Truncated standard normal distribution

Notes for the truncated standard normal distribution

References

Truncated normal distribution on wikipedia
The Truncated Normal Distribution (PDF), by John Burkardt
mpsci.distributions.truncnorm provides an implementation of the truncated standard normal distribution based on mpmath.

Shape parameters are \(a\) and \(b\), which define the truncation interval \([a, b]\).

We assume \(a \lt b\).

The standard normal distribution

Let \(\phi(x)\) and \(\Phi(x)\) the PDF and CDF, respectively, of the standard normal distribution. Let \(\bar{\Phi}(x)\) be the complementary CDF of the standard normal function. This function, also known as the survival function, is \(1 - \Phi(x)\).

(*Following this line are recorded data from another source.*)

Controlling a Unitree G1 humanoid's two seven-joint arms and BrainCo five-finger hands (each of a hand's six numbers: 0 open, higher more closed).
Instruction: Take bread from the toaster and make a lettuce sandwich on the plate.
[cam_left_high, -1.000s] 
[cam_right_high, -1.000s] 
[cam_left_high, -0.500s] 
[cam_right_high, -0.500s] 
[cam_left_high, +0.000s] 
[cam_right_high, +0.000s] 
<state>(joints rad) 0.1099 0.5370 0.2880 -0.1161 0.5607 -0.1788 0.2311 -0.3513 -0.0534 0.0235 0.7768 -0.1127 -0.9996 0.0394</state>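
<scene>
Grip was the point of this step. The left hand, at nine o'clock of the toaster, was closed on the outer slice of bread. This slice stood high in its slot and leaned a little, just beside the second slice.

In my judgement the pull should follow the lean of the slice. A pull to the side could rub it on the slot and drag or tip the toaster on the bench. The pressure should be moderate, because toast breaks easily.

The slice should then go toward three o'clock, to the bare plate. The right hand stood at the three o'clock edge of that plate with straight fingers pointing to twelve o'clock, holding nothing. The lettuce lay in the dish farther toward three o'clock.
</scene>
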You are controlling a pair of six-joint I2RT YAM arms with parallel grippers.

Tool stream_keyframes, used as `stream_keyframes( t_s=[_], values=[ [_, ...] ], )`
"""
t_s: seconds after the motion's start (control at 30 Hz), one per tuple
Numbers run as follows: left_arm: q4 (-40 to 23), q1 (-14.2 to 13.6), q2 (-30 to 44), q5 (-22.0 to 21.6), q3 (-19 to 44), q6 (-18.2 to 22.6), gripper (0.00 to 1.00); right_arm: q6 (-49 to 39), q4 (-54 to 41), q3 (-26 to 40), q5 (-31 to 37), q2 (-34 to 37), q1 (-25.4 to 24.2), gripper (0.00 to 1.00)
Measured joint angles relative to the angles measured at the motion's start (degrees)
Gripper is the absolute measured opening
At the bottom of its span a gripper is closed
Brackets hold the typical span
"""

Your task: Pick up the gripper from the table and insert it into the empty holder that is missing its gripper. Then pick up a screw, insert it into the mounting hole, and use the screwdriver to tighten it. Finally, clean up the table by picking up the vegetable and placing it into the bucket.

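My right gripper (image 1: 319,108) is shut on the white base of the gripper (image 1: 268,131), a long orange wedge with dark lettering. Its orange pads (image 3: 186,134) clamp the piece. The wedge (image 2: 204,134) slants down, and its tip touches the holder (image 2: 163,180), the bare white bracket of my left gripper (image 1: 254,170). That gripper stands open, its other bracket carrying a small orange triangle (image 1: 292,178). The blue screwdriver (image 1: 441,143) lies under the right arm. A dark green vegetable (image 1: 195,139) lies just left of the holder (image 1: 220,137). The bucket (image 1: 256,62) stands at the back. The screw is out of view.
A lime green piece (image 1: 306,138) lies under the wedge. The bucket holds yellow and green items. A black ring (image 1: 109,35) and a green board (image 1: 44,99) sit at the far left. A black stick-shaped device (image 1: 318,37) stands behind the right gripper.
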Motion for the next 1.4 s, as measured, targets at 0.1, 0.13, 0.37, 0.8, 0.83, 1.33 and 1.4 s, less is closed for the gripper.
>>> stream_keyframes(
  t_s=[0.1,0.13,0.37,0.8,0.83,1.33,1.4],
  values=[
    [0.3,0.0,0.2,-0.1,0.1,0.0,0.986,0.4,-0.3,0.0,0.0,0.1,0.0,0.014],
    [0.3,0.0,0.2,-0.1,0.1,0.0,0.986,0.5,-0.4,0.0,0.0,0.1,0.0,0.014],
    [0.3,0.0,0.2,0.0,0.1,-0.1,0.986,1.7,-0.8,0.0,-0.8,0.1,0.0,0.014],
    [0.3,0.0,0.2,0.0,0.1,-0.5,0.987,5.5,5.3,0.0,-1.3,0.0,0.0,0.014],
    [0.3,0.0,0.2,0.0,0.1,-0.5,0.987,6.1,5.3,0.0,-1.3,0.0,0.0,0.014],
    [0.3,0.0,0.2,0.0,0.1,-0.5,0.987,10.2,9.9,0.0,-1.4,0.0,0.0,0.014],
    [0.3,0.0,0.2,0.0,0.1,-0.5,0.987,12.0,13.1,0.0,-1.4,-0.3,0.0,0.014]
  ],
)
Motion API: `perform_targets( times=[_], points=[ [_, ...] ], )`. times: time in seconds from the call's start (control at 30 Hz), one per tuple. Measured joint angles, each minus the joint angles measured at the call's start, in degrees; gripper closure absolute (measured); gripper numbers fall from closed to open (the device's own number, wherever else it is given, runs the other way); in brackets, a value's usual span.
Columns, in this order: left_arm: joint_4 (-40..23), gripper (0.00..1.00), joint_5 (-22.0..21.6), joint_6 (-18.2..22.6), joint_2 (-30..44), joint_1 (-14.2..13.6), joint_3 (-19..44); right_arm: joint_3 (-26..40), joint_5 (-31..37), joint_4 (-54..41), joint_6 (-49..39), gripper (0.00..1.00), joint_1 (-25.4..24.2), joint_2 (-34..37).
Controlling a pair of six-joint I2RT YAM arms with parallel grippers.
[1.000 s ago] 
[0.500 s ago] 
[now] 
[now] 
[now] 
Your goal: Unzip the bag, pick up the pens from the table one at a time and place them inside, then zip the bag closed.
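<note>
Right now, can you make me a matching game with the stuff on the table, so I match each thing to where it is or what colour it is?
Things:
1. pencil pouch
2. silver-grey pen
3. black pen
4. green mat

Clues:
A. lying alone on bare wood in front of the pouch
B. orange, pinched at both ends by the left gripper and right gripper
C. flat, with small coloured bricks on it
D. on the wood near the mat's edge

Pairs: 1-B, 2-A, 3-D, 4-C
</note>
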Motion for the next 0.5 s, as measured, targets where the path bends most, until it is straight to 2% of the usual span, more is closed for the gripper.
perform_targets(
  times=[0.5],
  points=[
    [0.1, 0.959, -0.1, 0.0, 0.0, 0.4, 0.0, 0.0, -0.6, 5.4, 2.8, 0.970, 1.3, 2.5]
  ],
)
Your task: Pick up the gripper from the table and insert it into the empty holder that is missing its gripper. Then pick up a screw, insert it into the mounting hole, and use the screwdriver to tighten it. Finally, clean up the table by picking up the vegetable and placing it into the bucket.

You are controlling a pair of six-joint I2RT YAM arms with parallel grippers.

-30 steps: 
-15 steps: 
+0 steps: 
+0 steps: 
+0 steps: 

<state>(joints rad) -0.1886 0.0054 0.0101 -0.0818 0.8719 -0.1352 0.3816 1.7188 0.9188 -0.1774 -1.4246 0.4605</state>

For future reference, \begin{equation} \phi(x) = \frac{1}{\sqrt{2\pi}}e^{-\frac{x^2}{2}} \label{eq:phi} \end{equation} \begin{align} \Phi(x) &= \frac{1}{2} \left[1 + \textrm{erf}\left(\frac{x}{\sqrt{2}}\right)\right] \\ &= 1 - \frac{1}{2}\textrm{erfc}\left(\frac{x}{\sqrt{2}}\right) \end{align} \begin{align} \bar{\Phi}(x) &= \frac{1}{2} \left[1 - \textrm{erf}\left(\frac{x}{\sqrt{2}}\right)\right] \\ &= \frac{1}{2}\textrm{erfc}\left(\frac{x}{\sqrt{2}}\right) \end{align} where \(\textrm{erf}(x)\) is the error function, and \(\textrm{erfc}\) is the complementary error function, \(\textrm{erfc}(x) = 1 - \textrm{erf}(x)\). We will also use the scaled complementary error function \(\textrm{erfcx}(x)\), \begin{equation} \textrm{erfcx}(x) = e^{x^2}\textrm{erfc}(x) \end{equation}

The truncated standard normal distribution

We will frequently use the expression \(\Phi(b) - \Phi(a)\) (and several other mathematically equivalent expressions), so for convenience, define \begin{equation} \Delta(a, b) = \Phi(b) - \Phi(a) = \bar{\Phi}(a) - \bar{\Phi}(b) \end{equation} \(\Delta(a, b)\) can be expressed many ways: \begin{align} \Delta(a, b) &= \frac{1}{2}\left(\textrm{erf}\left(\frac{b}{\sqrt{2}}\right) - \textrm{erf}\left(\frac{a}{\sqrt{2}}\right)\right) \\ &= \frac{1}{2}\left(\textrm{erfc}\left(\frac{a}{\sqrt{2}}\right) - \textrm{erfc}\left(\frac{b}{\sqrt{2}}\right)\right) \\ &= \frac{1}{2}\left( e^{-a^2/2}\textrm{erfcx}\left(\frac{a}{\sqrt{2}}\right) -e^{-b^2/2}\textrm{erfcx}\left(\frac{b}{\sqrt{2}}\right)\right) \\ &= \frac{1}{2}e^{-a^2/2}\left(\textrm{erfcx}\left(\frac{a}{\sqrt{2}}\right) -e^{(a^2-b^2)/2}\textrm{erfcx}\left(\frac{b}{\sqrt{2}}\right)\right) \\ &= \frac{1}{\sqrt{2\pi}}\int_a^b e^{-t^2/2}\,dt \label{eq:delta_integral} \end{align}

In the following formulas, \( a \le x \le b \) is assumed.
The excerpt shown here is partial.